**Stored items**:
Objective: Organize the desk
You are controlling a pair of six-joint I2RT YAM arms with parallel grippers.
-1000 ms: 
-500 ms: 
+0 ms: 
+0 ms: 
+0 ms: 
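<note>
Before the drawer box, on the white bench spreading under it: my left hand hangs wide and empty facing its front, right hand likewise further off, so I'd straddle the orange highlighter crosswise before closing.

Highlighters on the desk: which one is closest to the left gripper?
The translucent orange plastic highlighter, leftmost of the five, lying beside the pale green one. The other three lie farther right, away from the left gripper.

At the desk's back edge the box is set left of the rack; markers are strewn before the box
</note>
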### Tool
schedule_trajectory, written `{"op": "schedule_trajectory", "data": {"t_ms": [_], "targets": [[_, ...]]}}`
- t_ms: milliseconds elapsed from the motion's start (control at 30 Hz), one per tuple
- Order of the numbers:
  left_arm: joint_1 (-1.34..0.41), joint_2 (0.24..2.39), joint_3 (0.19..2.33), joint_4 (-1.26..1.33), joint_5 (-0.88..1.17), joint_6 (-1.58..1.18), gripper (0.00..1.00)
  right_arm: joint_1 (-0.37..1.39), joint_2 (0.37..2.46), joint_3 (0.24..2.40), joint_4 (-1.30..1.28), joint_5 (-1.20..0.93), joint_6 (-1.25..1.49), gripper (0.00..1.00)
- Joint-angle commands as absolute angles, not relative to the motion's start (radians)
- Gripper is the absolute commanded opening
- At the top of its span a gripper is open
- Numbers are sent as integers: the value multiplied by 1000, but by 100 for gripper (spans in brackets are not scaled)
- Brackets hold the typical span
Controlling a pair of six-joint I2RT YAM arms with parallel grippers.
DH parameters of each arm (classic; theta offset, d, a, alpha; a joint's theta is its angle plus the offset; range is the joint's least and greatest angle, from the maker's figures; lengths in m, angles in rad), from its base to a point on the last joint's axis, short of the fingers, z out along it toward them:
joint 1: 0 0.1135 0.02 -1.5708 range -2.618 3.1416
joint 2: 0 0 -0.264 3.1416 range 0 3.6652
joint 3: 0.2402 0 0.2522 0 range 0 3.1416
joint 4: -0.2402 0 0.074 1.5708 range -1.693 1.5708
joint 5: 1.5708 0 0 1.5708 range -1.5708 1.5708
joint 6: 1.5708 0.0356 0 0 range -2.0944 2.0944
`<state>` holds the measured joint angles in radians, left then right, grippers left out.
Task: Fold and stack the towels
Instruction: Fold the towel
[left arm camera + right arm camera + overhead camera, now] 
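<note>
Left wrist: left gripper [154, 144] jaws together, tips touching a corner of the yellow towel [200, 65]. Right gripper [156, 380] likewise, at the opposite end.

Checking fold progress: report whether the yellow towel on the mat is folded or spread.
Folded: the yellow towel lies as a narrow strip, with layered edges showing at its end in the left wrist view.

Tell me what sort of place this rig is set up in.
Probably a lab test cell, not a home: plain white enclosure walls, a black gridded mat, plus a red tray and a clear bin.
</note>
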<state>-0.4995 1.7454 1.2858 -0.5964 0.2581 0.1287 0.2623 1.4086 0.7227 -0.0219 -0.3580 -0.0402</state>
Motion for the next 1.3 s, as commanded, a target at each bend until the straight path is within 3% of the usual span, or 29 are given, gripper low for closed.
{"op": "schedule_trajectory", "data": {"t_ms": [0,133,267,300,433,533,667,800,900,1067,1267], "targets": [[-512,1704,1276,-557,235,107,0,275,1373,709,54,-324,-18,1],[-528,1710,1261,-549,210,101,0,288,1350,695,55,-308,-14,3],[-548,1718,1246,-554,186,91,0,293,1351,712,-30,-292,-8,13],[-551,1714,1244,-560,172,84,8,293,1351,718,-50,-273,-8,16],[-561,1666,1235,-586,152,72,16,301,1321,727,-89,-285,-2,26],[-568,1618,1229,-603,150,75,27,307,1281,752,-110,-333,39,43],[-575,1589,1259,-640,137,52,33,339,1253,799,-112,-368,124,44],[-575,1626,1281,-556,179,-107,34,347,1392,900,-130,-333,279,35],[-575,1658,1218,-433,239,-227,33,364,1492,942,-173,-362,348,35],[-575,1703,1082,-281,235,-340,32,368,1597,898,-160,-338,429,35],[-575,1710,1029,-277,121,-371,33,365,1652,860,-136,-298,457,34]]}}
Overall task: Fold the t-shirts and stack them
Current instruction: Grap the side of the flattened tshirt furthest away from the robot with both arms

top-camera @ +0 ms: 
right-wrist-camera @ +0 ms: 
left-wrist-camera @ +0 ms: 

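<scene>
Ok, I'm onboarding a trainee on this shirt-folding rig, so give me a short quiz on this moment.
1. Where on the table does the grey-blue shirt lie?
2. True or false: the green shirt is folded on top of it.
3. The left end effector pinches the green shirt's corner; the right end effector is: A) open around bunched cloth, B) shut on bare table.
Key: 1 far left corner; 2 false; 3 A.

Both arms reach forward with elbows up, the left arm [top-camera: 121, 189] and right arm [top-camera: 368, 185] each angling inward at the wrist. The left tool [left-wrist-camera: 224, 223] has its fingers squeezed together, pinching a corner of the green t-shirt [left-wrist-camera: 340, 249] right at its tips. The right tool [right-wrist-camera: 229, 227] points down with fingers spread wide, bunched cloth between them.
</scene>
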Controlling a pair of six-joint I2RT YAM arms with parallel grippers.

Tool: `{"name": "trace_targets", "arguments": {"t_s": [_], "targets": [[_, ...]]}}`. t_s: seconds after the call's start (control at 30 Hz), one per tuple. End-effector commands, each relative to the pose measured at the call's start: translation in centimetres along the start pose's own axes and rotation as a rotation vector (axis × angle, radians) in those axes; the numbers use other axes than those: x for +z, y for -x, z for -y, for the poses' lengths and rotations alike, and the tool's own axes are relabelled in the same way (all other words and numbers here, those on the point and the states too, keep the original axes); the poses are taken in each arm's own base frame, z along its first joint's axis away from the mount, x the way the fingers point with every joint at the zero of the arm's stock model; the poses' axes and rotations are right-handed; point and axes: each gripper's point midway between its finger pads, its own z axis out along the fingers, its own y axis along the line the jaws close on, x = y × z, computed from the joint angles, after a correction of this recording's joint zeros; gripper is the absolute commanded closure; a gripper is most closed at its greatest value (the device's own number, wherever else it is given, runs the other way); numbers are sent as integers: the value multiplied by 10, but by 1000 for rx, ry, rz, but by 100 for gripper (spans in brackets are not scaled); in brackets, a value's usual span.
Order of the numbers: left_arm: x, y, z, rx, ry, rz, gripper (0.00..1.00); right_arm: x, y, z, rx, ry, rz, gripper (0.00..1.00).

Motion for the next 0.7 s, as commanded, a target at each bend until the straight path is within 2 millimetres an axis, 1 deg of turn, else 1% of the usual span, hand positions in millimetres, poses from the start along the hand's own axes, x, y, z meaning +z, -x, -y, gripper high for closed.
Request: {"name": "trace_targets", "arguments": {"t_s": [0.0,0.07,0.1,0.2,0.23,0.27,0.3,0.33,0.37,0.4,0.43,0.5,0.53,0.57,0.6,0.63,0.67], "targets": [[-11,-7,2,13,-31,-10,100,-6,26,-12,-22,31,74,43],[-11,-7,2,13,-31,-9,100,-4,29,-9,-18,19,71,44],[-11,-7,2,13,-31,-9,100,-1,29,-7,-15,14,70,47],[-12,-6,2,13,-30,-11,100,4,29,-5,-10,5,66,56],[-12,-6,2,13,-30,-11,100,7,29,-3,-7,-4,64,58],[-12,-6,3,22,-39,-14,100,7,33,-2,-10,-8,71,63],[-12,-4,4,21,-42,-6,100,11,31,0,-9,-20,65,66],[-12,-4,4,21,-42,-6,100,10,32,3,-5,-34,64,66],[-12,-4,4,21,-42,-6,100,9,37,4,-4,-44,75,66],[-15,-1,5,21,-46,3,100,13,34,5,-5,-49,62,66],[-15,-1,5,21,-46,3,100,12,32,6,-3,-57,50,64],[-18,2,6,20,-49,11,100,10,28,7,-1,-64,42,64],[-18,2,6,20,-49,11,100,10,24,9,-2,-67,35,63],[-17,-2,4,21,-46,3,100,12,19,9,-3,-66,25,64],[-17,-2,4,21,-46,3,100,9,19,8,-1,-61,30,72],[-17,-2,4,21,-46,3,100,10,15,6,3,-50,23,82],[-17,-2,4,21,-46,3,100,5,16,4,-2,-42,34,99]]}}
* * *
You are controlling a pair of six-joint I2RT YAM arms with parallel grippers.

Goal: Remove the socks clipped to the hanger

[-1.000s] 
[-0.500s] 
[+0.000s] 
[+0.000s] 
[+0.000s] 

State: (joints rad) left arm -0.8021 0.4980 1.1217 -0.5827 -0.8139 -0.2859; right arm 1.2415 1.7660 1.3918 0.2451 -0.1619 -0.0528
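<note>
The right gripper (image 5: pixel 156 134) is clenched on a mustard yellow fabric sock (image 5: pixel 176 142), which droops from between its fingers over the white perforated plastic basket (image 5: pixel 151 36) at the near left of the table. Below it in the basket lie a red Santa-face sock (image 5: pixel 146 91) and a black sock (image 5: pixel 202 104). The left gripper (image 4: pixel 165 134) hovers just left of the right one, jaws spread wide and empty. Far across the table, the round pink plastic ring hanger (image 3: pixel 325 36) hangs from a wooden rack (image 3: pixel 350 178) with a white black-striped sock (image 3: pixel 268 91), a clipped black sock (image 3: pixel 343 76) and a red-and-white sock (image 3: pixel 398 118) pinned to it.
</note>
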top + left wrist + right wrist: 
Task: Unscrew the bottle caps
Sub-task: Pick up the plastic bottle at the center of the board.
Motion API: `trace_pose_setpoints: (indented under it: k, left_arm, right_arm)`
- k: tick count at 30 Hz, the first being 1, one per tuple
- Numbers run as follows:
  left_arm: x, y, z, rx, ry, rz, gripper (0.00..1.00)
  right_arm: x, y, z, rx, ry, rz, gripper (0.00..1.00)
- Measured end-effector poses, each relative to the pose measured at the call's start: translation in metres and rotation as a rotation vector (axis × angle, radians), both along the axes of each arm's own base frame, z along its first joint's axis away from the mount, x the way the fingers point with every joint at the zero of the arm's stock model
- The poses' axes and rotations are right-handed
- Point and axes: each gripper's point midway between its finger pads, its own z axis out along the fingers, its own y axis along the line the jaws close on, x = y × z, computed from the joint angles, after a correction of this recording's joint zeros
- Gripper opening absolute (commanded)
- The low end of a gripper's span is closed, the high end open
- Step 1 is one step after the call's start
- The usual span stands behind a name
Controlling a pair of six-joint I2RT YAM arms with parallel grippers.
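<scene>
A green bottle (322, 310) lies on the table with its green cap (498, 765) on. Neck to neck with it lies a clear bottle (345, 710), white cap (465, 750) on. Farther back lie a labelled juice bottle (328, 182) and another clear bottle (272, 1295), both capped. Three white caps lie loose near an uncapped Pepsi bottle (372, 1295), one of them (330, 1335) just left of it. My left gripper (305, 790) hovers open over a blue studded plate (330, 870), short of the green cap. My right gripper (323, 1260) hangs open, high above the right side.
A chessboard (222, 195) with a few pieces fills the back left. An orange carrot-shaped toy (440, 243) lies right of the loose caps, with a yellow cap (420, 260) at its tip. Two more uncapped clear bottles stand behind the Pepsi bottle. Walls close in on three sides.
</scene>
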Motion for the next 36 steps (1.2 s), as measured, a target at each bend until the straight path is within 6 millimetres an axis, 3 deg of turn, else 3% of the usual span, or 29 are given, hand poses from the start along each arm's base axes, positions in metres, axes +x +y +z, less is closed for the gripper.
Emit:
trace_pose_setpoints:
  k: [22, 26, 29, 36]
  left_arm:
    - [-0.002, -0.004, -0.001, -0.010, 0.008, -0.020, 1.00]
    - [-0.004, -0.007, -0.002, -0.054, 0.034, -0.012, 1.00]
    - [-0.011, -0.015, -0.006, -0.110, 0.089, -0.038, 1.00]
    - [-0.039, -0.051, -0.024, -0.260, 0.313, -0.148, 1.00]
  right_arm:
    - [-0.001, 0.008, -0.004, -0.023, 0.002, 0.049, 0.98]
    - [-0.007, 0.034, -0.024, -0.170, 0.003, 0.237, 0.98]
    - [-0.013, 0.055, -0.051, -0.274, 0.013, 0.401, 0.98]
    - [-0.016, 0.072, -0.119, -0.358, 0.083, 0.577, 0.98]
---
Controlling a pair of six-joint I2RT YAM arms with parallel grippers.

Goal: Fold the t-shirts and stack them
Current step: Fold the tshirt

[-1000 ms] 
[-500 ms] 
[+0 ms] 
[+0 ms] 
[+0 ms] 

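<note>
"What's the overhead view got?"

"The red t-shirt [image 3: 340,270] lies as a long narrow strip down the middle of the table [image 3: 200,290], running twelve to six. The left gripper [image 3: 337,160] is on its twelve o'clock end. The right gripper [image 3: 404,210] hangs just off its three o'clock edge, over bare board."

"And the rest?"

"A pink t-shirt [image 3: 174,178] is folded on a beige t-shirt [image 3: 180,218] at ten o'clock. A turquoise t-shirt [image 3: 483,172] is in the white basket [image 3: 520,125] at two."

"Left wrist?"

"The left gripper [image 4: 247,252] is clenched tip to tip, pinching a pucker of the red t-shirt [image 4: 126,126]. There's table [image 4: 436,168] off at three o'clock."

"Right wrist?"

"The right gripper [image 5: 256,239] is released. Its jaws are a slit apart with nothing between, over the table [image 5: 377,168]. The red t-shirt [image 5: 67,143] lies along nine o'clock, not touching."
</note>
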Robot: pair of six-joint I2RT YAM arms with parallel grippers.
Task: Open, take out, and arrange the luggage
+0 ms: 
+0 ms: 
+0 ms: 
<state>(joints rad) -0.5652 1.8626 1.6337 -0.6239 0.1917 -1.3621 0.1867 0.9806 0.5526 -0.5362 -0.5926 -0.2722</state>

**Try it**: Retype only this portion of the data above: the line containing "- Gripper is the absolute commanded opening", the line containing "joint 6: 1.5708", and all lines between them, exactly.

**Expected answer**:
- Gripper is the absolute commanded opening
- At the top of its span a gripper is open
- Numbers are sent as integers: the value multiplied by 1000, but by 100 for gripper (spans in brackets are not scaled)
- Brackets hold the typical span
Controlling a pair of six-joint I2RT YAM arms with parallel grippers.
DH parameters of each arm (classic; theta offset, d, a, alpha; a joint's theta is its angle plus the offset; range is the joint's least and greatest angle, from the maker's figures; lengths in m, angles in rad), from its base to a point on the last joint's axis, short of the fingers, z out along it toward them:
joint 1: 0 0.1135 0.02 -1.5708 range -2.618 3.1416
joint 2: 0 0 -0.264 3.1416 range 0 3.6652
joint 3: 0.2402 0 0.2522 0 range 0 3.1416
joint 4: -0.2402 0 0.074 1.5708 range -1.693 1.5708
joint 5: 1.5708 0 0 1.5708 range -1.5708 1.5708
joint 6: 1.5708 0.0356 0 0 range -2.0944 2.0944

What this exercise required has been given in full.